About this task:
Each line of the data below containing "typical" needs to be listed.

Excerpts from a dataset
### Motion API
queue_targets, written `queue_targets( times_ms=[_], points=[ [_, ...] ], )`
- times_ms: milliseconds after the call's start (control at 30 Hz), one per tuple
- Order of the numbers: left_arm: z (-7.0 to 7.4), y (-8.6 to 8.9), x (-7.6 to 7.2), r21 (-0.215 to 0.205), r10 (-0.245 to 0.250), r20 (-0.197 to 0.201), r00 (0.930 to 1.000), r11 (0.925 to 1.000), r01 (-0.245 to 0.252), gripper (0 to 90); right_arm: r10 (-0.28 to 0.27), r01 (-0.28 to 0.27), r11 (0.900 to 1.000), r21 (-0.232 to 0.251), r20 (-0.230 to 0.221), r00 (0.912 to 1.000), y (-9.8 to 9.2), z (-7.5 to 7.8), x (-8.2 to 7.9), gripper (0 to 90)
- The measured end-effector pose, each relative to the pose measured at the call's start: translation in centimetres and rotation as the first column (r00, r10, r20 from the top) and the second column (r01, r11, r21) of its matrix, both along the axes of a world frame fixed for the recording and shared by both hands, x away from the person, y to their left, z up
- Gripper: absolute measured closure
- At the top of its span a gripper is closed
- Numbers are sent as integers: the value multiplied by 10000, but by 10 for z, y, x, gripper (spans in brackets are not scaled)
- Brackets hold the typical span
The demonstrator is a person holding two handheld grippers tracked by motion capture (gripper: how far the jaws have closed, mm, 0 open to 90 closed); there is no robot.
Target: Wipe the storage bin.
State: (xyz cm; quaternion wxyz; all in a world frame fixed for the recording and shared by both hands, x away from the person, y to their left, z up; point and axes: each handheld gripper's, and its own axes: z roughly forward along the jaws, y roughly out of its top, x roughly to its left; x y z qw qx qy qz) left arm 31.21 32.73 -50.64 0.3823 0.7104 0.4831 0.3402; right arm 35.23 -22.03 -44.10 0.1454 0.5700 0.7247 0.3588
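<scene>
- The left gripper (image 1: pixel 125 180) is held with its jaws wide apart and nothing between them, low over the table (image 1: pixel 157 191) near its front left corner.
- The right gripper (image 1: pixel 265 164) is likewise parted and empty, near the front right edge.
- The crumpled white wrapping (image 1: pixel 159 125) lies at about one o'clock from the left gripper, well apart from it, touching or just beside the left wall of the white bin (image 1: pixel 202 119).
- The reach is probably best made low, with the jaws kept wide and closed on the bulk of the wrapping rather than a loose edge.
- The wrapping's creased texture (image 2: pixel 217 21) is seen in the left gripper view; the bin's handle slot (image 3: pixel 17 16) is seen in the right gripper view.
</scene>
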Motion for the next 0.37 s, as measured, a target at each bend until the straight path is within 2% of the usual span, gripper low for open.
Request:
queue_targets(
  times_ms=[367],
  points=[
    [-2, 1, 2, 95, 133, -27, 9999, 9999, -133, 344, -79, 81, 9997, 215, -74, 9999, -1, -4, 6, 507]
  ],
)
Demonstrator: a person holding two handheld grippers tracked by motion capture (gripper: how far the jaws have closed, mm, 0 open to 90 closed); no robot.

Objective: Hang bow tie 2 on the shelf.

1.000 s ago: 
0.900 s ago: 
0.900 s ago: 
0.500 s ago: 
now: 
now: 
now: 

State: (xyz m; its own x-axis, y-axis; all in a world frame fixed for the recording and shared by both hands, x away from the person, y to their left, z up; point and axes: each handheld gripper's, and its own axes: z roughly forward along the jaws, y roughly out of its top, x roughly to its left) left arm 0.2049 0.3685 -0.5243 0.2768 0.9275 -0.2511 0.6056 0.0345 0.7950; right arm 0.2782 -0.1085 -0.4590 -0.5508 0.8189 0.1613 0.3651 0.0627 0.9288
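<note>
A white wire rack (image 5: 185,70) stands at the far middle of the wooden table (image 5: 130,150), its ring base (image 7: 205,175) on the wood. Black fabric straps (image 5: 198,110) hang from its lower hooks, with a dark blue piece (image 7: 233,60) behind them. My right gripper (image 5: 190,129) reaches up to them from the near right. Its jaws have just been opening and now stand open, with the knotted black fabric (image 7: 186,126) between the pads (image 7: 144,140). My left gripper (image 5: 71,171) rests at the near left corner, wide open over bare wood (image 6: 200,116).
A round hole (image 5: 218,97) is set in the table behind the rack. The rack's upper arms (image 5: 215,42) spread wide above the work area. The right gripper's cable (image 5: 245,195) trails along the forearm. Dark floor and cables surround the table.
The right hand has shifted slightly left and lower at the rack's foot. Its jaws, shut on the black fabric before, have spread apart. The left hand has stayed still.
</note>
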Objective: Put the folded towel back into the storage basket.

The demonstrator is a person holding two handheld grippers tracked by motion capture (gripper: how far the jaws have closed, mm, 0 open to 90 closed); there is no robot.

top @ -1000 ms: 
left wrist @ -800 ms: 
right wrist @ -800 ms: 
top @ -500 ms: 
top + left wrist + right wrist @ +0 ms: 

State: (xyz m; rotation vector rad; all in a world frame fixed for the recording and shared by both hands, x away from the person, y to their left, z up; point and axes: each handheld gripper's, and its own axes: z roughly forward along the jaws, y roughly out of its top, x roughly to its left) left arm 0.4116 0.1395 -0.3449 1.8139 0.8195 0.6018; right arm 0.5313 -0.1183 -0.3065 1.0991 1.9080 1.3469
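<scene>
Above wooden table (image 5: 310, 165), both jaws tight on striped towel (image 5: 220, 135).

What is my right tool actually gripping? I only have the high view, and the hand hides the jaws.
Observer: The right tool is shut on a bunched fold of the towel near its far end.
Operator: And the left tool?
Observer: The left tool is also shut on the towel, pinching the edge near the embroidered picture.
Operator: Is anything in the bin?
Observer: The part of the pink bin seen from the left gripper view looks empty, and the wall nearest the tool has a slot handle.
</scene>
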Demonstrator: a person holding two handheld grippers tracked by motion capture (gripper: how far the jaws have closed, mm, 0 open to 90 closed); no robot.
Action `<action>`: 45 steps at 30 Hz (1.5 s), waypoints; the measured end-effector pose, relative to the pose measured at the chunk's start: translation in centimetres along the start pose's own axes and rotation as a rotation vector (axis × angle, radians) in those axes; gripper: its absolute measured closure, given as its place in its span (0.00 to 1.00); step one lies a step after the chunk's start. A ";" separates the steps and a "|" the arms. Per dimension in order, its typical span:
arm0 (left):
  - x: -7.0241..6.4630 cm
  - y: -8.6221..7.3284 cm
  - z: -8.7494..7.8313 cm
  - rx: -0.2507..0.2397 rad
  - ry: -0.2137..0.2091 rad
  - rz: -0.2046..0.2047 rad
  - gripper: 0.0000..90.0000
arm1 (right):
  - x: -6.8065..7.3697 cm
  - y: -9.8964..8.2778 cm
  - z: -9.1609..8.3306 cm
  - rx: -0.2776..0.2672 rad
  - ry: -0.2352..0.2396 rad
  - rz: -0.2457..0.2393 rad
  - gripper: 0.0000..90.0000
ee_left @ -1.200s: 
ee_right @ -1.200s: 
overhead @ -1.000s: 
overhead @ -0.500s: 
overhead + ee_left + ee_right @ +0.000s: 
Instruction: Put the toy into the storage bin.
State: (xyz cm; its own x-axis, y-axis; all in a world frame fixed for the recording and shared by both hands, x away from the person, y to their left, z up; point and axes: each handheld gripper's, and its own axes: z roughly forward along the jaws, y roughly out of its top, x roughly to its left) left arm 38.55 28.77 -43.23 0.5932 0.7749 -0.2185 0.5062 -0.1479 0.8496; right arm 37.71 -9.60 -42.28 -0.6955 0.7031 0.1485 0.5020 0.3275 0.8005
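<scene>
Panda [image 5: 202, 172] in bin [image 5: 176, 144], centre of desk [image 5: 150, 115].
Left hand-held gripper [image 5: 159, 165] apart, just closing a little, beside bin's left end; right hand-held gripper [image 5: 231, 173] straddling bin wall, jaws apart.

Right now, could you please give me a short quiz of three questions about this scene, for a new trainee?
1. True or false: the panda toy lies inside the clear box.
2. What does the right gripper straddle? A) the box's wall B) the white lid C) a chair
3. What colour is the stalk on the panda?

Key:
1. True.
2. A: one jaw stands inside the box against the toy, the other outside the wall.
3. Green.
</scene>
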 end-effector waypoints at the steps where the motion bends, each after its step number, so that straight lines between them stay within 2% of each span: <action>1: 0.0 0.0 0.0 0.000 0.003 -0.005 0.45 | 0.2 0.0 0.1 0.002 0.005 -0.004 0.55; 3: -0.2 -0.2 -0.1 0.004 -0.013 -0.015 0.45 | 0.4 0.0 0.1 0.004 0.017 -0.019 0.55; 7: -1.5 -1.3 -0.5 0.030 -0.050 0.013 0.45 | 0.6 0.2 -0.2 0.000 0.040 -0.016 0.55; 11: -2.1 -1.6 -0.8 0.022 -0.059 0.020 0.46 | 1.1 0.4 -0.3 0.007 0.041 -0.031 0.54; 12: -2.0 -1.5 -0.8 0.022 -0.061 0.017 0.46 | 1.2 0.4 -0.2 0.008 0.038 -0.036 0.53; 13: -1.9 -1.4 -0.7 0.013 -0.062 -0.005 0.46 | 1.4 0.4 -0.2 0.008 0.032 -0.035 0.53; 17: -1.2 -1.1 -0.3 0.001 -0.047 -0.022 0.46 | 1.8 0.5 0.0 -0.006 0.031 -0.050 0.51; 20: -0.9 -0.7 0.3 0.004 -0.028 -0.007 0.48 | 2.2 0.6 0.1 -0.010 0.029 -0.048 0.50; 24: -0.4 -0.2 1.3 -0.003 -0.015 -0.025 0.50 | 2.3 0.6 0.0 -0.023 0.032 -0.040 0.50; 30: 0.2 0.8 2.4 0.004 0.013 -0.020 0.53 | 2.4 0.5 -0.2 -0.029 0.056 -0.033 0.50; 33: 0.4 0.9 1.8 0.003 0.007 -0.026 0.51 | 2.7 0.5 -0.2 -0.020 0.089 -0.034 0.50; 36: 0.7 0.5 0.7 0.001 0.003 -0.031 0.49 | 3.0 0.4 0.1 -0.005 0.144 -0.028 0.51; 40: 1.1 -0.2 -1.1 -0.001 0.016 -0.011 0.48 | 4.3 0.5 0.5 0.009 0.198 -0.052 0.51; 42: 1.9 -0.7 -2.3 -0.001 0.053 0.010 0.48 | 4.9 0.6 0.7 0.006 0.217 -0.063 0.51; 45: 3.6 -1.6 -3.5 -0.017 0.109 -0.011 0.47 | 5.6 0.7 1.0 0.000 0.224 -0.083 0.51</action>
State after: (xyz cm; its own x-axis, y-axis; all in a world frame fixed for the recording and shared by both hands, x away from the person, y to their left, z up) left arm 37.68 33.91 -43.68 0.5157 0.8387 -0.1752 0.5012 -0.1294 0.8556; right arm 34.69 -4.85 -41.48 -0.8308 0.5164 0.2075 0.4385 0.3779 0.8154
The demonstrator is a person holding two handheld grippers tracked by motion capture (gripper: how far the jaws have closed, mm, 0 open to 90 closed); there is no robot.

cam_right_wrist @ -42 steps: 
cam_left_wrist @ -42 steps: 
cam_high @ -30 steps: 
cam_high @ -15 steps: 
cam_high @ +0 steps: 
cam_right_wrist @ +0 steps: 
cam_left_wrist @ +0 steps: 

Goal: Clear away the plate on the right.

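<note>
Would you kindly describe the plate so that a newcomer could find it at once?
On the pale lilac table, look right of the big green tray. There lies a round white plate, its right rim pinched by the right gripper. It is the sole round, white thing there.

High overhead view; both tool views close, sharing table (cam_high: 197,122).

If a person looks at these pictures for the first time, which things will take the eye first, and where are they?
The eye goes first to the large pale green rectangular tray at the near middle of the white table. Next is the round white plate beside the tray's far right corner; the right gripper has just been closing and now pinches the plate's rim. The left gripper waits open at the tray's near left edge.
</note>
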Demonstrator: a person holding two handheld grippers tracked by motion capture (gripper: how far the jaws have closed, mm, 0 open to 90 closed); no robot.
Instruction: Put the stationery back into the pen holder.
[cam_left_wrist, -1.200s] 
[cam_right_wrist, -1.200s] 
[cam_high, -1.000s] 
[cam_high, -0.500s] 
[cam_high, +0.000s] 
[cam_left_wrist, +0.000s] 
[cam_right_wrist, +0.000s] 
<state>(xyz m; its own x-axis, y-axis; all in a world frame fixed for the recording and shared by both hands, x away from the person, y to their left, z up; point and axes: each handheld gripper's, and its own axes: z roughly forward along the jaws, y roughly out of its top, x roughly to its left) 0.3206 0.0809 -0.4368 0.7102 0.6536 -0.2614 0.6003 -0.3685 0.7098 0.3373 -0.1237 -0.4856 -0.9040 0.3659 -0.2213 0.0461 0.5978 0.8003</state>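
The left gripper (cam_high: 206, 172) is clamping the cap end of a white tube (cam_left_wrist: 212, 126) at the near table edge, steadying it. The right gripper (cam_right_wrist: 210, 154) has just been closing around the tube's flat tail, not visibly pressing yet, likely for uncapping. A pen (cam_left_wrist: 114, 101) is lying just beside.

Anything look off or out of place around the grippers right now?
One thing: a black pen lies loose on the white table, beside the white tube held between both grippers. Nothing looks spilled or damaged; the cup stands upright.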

Task output:
- Brackets hold the typical span
Action `<action>`: 45 steps at 30 Hz (1.5 s), waypoints; the measured end-effector pose, relative to the pose measured at the chunk's start: translation in centimetres along the start pose's own axes and rotation as a rotation vector (axis × angle, radians) in those axes; gripper: its absolute measured closure, given as its place in its span (0.00 to 1.00); step one lies a step after the chunk's start. A ";" separates the steps and a "|" the arms. Per dimension in order, its typical span:

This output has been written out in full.